The world must cut emissions by half in seven to have any hope of keeping warming to 1.5C, but current plans put it way off track.
But Patricia Espinosa, who was the United Nations' climate chief running COP negotiations until June this year, said it is "probably too broad of a statement" to say they always get watered down.
"Of course if you remember Glasgow, you could say that's the assessment that they made. But let's take the example of Paris," she said, when, at the last minute, the 1.5C warming limit was added in alongside the less ambitious 2C goal.
However, the diplomat said this COP conference, taking place amid tensions between China and the United States, war in Ukraine, an energy crisis and escalating extreme weather disasters, is "one of the most complicated situations for decades".
But "if we do not address this challenge, all the other challenges will not be relevant," she told Sky News.
The success of COP27 hinges on a few key issues. One is making headway on the idea of rich, polluting countries compensating vulnerable nations for the loss and damage inflicted by climate change.
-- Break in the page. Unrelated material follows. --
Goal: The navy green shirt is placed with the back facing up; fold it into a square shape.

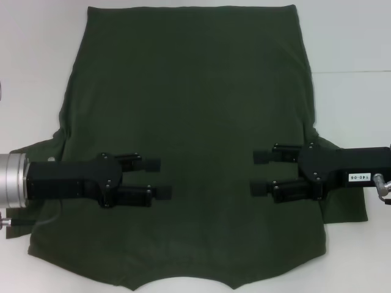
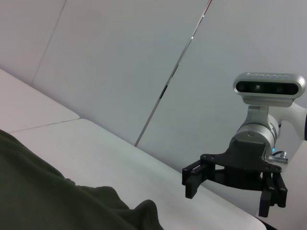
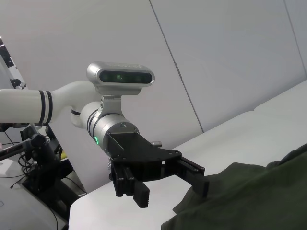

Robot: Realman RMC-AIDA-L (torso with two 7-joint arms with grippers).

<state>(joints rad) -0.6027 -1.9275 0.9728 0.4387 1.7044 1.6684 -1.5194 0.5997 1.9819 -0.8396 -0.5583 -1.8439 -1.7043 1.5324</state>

Another is improving adaption to a hotter world, something particularly important in Africa, for example. The continent is responsible for just 4% of global emissions but is suffering devastating impacts, like the recent drought in the east and flooding in Nigeria.
"We know this year is a really critical turning point to keep 1.5C in reach," said Ipek Gencsu, from global affairs think tank ODI.
"We can't afford for [large economies] to just do the minimal."
If people walk away from COP27 thinking other countries "haven't done their best, so why should we?" then that would "definitely jeopardise us not just in terms of mitigation targets but also the whole climate progress, for countries to be able to cooperate in ways like signing the Paris Agreement."